Filter the data for lines with the word "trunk" and copy those lines.

Data segment Block Start

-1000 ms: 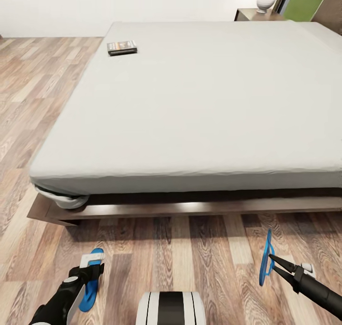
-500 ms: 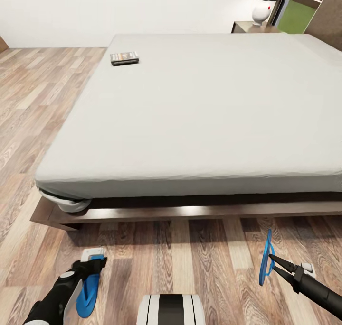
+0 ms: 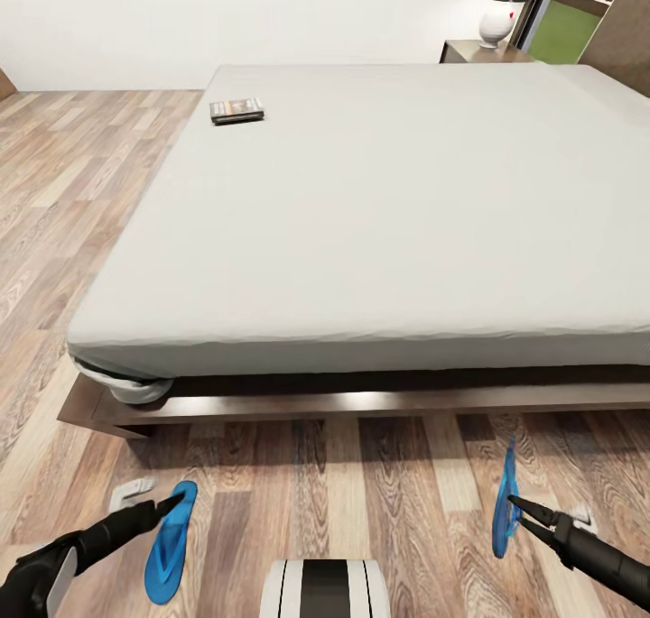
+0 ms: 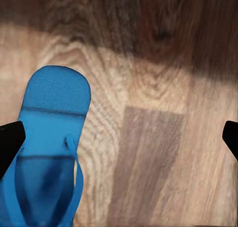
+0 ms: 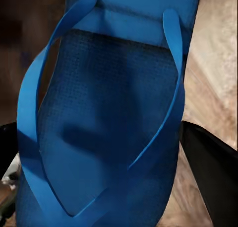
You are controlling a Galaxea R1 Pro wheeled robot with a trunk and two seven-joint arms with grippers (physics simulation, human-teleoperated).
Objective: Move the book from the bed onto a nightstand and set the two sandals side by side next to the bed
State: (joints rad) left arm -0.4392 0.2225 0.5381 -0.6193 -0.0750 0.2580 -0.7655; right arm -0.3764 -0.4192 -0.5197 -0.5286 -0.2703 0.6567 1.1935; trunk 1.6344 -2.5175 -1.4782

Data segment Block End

» Written answer:
You are controlling a Galaxea R1 Pro wheeled robot with a trunk and two seven-joint arms with grippers (physics simulation, human-teleoperated).
State: (joints rad) left arm -0.4392 0.2225 0.5381 -0.6193 -0.0750 0.2580 -0.7655; right arm -0.3764 -0.4192 -0.5197 -0.5286 -0.2703 0.6567 1.1935; trunk 1.6344 -2.5175 -1.4782

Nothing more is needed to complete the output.